Work instructions ▸
Every line with "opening" in it must be copied from the data.

Exercise data ▸
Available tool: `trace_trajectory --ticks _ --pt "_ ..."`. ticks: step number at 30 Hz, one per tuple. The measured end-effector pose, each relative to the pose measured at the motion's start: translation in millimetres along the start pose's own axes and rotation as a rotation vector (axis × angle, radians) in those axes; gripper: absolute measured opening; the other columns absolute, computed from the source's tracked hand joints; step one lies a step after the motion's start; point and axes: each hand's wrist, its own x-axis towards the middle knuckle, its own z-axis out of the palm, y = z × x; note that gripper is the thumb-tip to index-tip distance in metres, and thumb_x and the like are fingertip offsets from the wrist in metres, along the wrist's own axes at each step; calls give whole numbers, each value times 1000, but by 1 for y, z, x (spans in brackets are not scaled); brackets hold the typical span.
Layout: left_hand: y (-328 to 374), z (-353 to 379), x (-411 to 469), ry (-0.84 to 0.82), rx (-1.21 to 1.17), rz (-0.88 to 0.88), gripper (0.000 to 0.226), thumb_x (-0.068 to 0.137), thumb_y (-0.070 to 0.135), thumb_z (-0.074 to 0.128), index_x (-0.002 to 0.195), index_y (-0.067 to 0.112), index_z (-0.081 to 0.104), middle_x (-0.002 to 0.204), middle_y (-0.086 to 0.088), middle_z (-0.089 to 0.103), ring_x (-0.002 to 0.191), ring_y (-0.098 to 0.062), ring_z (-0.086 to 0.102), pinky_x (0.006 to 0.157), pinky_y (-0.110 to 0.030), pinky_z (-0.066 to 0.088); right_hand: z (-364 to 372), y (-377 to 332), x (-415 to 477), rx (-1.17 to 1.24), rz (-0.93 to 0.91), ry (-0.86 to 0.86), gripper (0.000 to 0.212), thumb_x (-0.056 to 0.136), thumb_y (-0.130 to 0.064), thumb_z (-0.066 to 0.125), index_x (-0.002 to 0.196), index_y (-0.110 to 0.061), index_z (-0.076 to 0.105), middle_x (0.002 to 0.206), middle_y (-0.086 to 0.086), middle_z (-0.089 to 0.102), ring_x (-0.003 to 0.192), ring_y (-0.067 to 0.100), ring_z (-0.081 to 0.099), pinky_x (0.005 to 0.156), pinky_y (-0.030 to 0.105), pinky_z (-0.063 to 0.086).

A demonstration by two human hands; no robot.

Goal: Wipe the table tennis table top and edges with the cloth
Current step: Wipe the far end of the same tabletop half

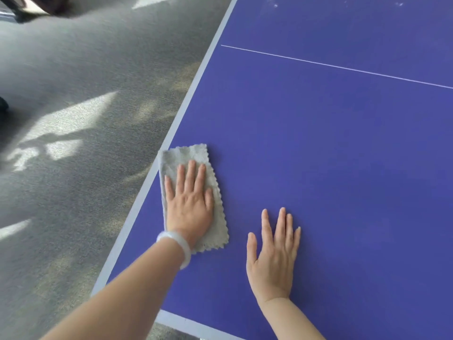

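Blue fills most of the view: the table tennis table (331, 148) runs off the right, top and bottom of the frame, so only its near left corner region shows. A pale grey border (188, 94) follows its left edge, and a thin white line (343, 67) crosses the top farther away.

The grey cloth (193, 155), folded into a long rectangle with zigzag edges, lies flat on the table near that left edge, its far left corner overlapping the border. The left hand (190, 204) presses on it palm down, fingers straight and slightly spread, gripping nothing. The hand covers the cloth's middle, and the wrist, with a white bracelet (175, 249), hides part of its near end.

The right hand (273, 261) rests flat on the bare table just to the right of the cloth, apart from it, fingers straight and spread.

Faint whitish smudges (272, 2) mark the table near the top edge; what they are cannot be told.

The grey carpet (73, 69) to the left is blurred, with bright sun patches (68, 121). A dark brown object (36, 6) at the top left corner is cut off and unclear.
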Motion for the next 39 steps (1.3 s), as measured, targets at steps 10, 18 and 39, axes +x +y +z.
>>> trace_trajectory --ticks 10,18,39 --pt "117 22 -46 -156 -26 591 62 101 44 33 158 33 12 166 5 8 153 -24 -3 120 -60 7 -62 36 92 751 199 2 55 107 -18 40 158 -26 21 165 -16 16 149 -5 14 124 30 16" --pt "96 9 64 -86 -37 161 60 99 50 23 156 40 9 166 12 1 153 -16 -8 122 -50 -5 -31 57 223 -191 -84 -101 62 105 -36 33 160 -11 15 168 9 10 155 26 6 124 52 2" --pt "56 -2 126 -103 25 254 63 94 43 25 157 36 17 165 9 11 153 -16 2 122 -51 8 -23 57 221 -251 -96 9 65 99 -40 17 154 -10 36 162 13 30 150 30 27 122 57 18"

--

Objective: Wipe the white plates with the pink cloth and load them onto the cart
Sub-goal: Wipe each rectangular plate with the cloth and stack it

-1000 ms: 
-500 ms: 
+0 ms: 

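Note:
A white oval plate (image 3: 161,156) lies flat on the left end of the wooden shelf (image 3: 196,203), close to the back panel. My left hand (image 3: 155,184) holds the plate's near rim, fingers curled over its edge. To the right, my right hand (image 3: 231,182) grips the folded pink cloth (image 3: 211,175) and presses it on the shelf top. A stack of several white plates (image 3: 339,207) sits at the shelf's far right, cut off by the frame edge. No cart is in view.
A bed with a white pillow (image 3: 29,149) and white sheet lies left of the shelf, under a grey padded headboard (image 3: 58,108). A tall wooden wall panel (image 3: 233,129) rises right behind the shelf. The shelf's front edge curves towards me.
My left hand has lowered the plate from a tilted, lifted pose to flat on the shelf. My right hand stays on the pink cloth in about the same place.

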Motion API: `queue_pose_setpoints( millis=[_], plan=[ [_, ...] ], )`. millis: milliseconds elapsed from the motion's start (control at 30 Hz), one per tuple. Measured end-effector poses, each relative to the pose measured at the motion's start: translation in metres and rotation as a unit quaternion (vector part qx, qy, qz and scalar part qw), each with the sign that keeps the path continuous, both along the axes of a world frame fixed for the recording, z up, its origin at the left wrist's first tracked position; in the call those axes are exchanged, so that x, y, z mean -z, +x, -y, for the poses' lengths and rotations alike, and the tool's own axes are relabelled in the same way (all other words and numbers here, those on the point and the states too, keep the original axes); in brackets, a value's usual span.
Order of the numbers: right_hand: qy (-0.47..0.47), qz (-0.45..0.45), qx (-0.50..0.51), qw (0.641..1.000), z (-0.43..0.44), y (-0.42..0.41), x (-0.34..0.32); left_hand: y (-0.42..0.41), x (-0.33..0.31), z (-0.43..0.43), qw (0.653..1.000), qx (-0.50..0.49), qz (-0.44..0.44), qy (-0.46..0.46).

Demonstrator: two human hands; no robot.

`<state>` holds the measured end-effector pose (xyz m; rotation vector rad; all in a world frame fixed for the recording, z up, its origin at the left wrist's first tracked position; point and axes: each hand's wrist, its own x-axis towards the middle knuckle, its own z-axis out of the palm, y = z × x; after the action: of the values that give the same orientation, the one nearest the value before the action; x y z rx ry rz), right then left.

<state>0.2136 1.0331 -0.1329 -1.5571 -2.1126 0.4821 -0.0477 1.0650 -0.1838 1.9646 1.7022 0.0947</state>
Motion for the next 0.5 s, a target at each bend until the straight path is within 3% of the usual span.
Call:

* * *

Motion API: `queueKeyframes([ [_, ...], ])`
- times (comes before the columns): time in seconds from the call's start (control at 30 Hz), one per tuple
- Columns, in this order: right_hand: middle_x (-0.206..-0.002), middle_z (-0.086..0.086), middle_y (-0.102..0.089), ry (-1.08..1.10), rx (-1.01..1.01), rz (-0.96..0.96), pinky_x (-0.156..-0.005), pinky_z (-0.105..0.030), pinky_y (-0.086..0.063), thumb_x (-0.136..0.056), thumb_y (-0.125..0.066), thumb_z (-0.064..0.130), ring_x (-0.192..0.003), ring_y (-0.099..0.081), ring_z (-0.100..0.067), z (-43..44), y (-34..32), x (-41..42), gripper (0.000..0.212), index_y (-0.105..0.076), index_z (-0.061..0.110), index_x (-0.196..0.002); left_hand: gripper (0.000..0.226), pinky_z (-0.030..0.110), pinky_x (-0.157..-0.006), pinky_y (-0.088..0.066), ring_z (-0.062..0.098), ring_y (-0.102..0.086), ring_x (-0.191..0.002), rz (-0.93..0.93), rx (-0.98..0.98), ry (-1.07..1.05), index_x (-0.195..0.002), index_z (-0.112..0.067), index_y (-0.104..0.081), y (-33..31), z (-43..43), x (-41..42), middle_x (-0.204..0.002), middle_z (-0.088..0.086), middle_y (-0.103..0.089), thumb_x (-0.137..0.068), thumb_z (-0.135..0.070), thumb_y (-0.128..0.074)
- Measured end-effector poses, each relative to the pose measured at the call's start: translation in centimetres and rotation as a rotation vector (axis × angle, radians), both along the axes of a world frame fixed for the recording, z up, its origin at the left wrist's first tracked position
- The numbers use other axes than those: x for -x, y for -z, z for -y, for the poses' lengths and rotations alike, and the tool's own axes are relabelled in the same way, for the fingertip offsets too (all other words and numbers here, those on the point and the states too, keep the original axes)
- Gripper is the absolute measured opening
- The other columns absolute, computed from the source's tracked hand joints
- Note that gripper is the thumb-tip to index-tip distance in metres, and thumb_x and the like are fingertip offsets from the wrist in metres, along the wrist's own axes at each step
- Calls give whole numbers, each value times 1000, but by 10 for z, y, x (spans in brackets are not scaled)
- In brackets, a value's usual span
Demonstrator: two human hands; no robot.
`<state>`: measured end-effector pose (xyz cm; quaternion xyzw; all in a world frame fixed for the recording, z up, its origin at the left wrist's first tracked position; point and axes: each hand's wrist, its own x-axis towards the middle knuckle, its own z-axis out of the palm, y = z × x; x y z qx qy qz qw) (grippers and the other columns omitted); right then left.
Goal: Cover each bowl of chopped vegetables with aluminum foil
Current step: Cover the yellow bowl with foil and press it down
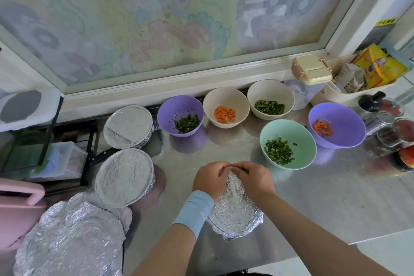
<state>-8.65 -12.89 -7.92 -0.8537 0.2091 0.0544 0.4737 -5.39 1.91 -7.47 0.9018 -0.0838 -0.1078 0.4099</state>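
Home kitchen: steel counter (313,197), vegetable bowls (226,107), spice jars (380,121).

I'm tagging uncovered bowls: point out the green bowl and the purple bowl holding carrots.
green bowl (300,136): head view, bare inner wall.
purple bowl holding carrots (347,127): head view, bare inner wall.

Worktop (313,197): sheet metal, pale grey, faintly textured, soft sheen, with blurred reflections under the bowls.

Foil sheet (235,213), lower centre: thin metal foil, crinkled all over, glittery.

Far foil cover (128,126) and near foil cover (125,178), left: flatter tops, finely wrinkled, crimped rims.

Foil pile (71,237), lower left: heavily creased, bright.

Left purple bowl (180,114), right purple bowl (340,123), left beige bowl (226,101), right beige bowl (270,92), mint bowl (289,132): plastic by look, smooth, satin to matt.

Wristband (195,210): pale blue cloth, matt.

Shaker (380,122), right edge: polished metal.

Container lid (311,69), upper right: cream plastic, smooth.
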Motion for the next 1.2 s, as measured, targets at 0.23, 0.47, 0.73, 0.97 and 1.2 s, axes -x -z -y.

Result of the exercise ▸
Available tool: `trace_trajectory --ticks _ --pt "_ ..."`. ticks: step number at 30 Hz, one per tuple. The measured end-effector pose, each relative to the pose measured at the motion's start: translation in millimetres along the start pose's own axes and rotation as a rotation vector (axis × angle, radians) in those axes; gripper: absolute measured opening; the other columns absolute, computed from the source's tracked hand joints; step one lies a step after the motion's start; point and axes: each hand's wrist, its own x-axis towards the middle knuckle, its own z-axis out of the palm, y = z × x; note that gripper is the thumb-tip to index-tip distance in metres, and thumb_x and the like are fingertip offsets from the wrist in metres, along the wrist's own axes at each step; calls give whole numbers, each value times 1000, but by 1 for y, z, x (spans in brackets are not scaled); brackets hold the typical span.
- Gripper is the absolute measured opening

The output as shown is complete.